Scans are on-demand — you trigger them when you need them. Scheduled/continuous scanning is on the roadmap.
Phase 1: Discovery
Tool: subfinder → dnsx
Goal: Map the full extent of your external footprint.
The discovery phase uses multiple data sources and techniques in parallel:
| Technique | Description | Typical Yield |
|---|---|---|
| Passive DNS | Historical records from SecurityTrails, VirusTotal, etc. | High |
| Certificate Transparency | Subdomains from CT log entries | High |
| DNS Brute-force | Dictionary of ~100k common subdomain names | Medium |
| Permutation | Generates variations of discovered names | Medium |
| Web crawling | Extracts linked domains/subdomains from responses | Low–Medium |
Output: A deduplicated list of subdomains and their resolved IP addresses.
Phase 2: Port Scanning
Tool: naabu
Goal: Identify open ports and running services on every discovered host.
We use a SYN-based scanner for speed, followed by service fingerprinting on open ports.
For each open port, we capture:
- Port number and protocol
- Service name and version (via banner grabbing)
- TLS certificate details (if applicable)
Phase 3: HTTP Probing
Tool: httpx
Goal: Fingerprint web applications running on HTTP/HTTPS ports.
Every open port serving HTTP(S) is probed for:
- Response metadata — Status code, headers, redirect chains
- Technology stack — Framework, CMS, CDN, WAF detection (using Wappalyzer signatures)

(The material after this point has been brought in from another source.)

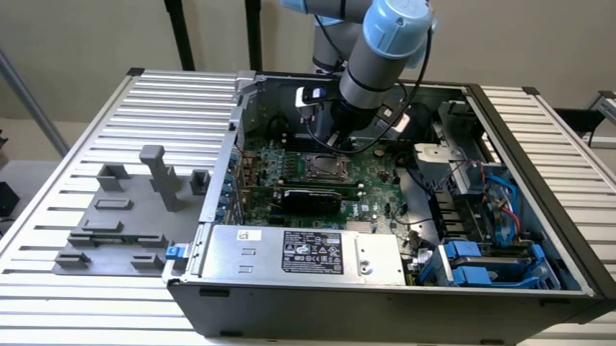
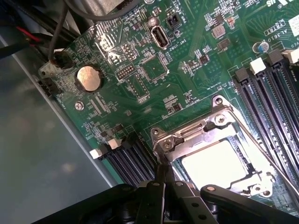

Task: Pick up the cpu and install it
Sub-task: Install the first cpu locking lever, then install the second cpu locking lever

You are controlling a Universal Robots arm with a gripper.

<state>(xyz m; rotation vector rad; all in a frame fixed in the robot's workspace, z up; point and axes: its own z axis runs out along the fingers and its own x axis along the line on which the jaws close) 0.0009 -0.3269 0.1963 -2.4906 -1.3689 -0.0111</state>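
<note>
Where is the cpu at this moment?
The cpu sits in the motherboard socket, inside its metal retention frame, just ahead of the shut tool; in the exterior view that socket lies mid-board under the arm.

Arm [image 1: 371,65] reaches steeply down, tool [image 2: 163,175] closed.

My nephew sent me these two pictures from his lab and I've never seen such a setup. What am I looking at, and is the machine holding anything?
A robot arm reaches down into an open computer case that lies on a slatted table. The exterior view looks from off the arm; the wrist view comes from a camera on the arm, looking down at the green motherboard. Its gripper is shut, right at the metal socket frame, where the silvery cpu already sits. It holds nothing that I can see. A grey tray lies beside the case.
</note>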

- Content analysis — Page title, favicon hash, body content hash
This phase often reveals forgotten staging environments, admin panels, and shadow IT that organizations didn't know existed.

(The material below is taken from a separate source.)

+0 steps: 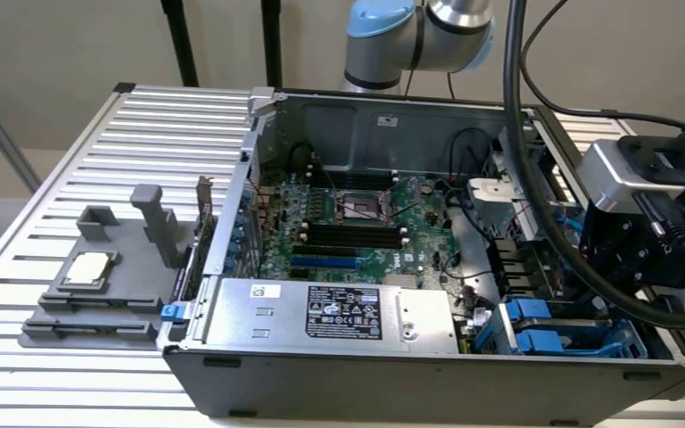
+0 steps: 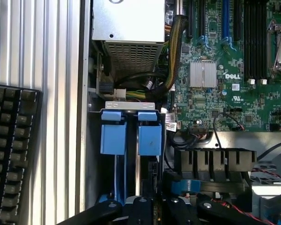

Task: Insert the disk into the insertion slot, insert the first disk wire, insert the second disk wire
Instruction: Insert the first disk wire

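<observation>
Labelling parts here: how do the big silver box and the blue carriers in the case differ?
The silver box is bare metal with a black label; the blue carriers are plastic. The box is one wide block; the carriers are two narrower pieces side by side. Both sit inside the case.

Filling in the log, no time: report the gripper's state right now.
Gripper: shut; whether the fingers hold anything cannot be told.

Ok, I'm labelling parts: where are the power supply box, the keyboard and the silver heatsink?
power supply box (image 1: 345, 312), exterior view, its black label.
keyboard (image 2: 11, 145), wrist view, its keys.
silver heatsink (image 2: 203, 74), wrist view, fin centre.
</observation>
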Available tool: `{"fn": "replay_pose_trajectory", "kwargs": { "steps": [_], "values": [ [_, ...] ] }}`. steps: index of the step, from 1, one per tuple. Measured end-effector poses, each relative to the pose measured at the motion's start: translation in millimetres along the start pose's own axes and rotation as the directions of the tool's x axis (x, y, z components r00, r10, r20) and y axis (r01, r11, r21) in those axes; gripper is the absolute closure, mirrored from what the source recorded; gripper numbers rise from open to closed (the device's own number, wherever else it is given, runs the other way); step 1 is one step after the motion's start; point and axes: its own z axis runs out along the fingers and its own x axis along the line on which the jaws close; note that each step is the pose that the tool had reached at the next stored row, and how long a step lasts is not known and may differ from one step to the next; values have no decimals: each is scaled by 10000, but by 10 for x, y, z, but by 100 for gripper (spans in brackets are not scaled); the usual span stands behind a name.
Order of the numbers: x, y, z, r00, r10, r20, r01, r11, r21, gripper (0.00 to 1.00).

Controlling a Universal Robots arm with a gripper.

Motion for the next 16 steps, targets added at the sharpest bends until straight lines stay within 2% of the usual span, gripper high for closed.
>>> {"fn": "replay_pose_trajectory", "kwargs": {
  "steps": [8, 16],
  "values": [
    [-20, -3, 15, 10000, 15, -1, -15, 10000, 1, 83],
    [-22, -43, 23, 10000, 21, -2, -21, 10000, 2, 83]
  ]
}}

Phase 4: Vulnerability Assessment
Tool: Nuclei (8,000+ official templates + 19 custom Surfbot templates)
Goal: Identify known vulnerabilities, misconfigurations, and exposures.
The templates executed depend on the scan profile you selected:
Scan Profiles
| Profile | Tags/Severity Included | Use Case |
|---|---|---|
| Passive | Tech detection, SSL/TLS, DNS, info-severity | Safe recon — no intrusive checks |
| Standard | Misconfigs, exposures, CVEs, secrets (excludes DoS, intrusive) | Balanced assessment for most domains |
| Deep | Everything except denial-of-service templates | Comprehensive scan for domains you fully control |
What Gets Checked
CVE Detection: Matches service versions against known CVE databases. For example, if Phase 2 identified Apache/2.4.49, the scanner flags CVE-2021-41773 (path traversal).
Misconfiguration Checks:
- Open directory listings
- Default credentials on admin panels
- Exposed
.env,.git/config,phpinfo()files - Missing security headers (HSTS, CSP, X-Frame-Options)

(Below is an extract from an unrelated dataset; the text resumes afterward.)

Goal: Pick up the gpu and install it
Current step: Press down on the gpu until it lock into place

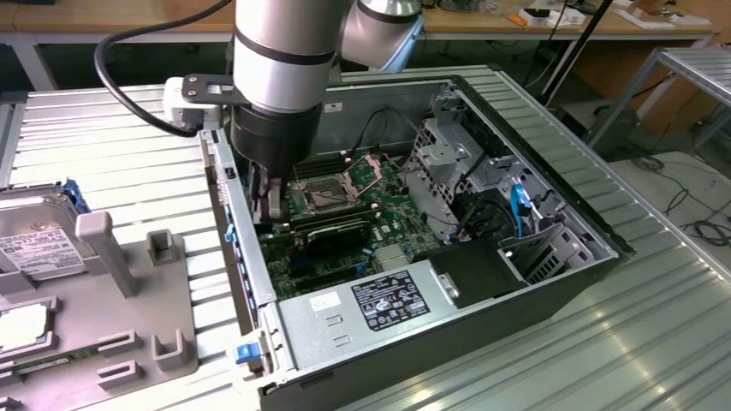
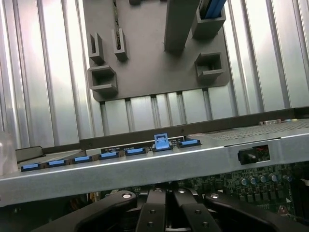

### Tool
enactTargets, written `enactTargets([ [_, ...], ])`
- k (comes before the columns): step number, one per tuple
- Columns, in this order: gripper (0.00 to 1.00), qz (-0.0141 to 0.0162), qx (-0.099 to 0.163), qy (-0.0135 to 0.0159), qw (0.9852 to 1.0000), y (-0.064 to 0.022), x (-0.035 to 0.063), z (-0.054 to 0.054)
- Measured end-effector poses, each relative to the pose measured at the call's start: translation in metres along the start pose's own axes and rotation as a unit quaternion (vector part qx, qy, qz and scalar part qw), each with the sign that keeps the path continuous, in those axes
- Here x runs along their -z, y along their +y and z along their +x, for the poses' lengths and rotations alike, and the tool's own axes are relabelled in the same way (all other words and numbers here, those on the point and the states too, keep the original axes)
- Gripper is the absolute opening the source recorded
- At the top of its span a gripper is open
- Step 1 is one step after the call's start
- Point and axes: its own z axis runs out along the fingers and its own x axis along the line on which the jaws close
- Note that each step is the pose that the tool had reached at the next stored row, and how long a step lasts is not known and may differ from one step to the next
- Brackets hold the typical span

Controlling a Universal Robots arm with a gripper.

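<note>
The gpu, a dark flat card, lies across the green motherboard just below the CPU socket inside the open computer case. My gripper reaches down into the case at the wall on the exterior view's left, close beside the card's end. Its fingers are shut. I cannot tell whether they touch the card. In the wrist view the black finger links converge, above the motherboard and the case's rim.
A grey holder plate with a hard drive sits on the ribbed metal table at the exterior view's left. The power supply, drive cage and cables crowd the case. Blue slot clips line the case rim.
</note>
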Motion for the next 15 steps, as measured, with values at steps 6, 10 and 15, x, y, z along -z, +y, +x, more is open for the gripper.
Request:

Secret Exposure: Scans response bodies and JavaScript files for:
- API keys (AWS, GCP, Stripe, etc.)
- Hardcoded tokens and passwords
- Private keys and certificates
SSL/TLS Analysis:
- Expired or self-signed certificates
- Weak cipher suites
- Protocol downgrade vulnerabilities (POODLE, DROWN)
Phase 5: Differential Analysis
Goal: Identify what changed since the last scan.
This is covered in detail in Differential Scanning. In short, every finding is compared against the previous scan to produce a clear delta:
- New assets, ports, or vulnerabilities
- Changed service versions, certificates, or configurations
- Resolved findings that are no longer present
Timing
| Domain Size | Typical Duration |
|---|---|
| Small (< 50 subdomains) | 5–10 minutes |
| Medium (50–500 subdomains) | 10–30 minutes |
| Large (500+ subdomains) | 30–90 minutes |
Scans run in parallel where possible. You'll see results stream in as each phase completes — you don't have to wait for the full pipeline to finish.